:: What the task requires ::
Copy out each line of the material exactly. Pictures do not belong in the copy.

:: Data excerpt ::
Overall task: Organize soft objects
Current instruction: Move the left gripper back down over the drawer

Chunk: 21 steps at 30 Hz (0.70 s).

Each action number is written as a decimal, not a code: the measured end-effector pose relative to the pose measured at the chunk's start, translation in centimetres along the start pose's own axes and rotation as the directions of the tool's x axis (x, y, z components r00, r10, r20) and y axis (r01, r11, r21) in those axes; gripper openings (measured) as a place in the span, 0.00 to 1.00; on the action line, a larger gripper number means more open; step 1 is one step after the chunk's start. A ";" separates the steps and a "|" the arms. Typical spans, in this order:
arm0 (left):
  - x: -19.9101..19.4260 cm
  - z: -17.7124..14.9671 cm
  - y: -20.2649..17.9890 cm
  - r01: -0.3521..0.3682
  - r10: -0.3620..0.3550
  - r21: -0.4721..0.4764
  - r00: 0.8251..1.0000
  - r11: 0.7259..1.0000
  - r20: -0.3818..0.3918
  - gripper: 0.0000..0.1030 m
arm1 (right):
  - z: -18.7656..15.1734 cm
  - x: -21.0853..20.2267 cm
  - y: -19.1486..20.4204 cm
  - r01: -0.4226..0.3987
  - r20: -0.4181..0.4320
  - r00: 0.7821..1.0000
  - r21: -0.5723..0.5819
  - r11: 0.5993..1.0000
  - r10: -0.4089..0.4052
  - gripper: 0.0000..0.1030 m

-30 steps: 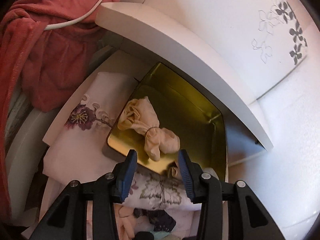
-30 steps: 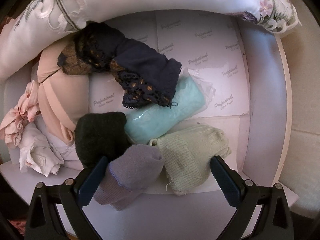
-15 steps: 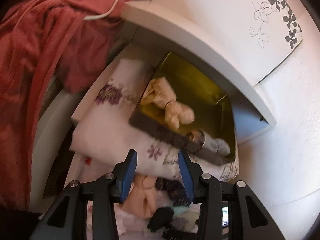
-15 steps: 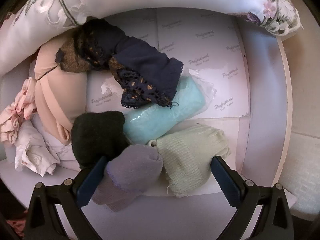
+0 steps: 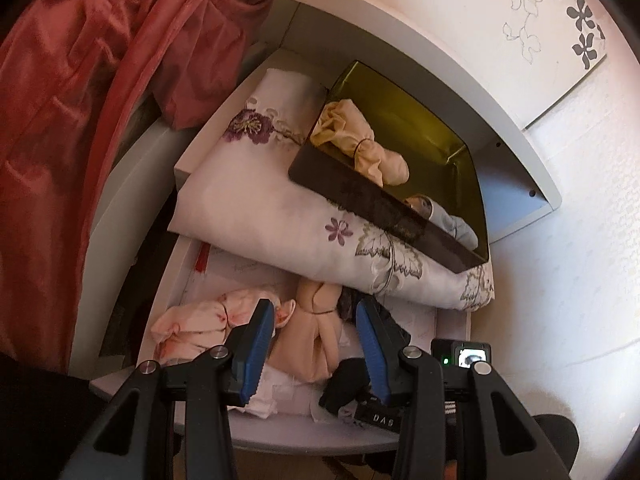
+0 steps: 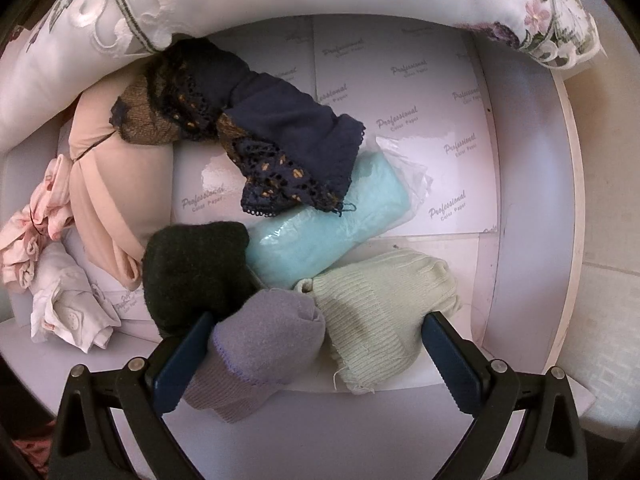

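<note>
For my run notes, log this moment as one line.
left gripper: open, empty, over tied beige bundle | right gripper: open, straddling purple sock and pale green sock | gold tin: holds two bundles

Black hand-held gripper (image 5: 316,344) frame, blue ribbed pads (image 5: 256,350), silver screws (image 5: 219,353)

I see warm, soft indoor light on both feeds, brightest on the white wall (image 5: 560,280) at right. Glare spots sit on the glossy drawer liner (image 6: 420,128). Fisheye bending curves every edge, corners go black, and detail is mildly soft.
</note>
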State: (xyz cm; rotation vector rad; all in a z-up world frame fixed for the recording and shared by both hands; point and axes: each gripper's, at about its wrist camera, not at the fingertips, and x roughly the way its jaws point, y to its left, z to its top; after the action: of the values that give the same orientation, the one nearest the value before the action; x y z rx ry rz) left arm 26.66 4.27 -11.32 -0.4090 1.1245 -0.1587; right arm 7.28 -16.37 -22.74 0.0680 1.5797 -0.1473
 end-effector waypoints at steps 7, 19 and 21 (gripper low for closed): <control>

:: Exercise result ::
Overall task: Organize soft objects
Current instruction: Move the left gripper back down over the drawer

Chunk: 21 steps at 30 Hz (0.70 s).

Each action number is written as a decimal, not a code: the measured end-effector pose relative to the pose measured at the chunk's start, translation in centimetres along the start pose's own axes and rotation as the directions of the tool's x axis (x, y, z components r00, r10, r20) and y axis (r01, r11, r21) in those axes; gripper openings (measured) as a place in the span, 0.00 to 1.00; on the action line, a larger gripper number means more open; step 1 is one step after the chunk's start. A ";" separates the steps and a "|" the arms. Typical spans, in this order:
arm0 (left):
  - x: -19.9101..19.4260 cm
  - z: -17.7124..14.9671 cm
  - y: -20.2649..17.9890 cm
  - r01: -0.3521..0.3682
  - r10: -0.3620..0.3550
  - r21: -0.4721..0.4764
  - r00: 0.8251..1.0000
  - r11: 0.7259..1.0000
  - r20: -0.3818..0.3918
  - gripper: 0.0000..0.1030 m
arm1 (right):
  - z: -18.7656..15.1734 cm
  - x: -21.0853..20.2267 cm
  - y: -19.1486..20.4204 cm
  - r01: -0.4226..0.3987
  - r20: -0.4181..0.4320
  - r00: 0.7821..1.0000
  - r21: -0.5723..0.5819
  - r11: 0.5993..1.0000
  - r10: -0.4089..0.4052
  - gripper: 0.0000..0.1030 m

-30 steps: 
-30 steps: 
-15 steps: 
-15 steps: 
+0 steps: 
+0 steps: 

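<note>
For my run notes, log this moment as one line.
left gripper: open, empty, over tied beige bundle | right gripper: open, straddling purple sock and pale green sock | gold tin: holds two bundles

Black hand-held gripper (image 5: 316,344) frame, blue ribbed pads (image 5: 256,350), silver screws (image 5: 219,353)

I see warm, soft indoor light on both feeds, brightest on the white wall (image 5: 560,280) at right. Glare spots sit on the glossy drawer liner (image 6: 420,128). Fisheye bending curves every edge, corners go black, and detail is mildly soft.
</note>
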State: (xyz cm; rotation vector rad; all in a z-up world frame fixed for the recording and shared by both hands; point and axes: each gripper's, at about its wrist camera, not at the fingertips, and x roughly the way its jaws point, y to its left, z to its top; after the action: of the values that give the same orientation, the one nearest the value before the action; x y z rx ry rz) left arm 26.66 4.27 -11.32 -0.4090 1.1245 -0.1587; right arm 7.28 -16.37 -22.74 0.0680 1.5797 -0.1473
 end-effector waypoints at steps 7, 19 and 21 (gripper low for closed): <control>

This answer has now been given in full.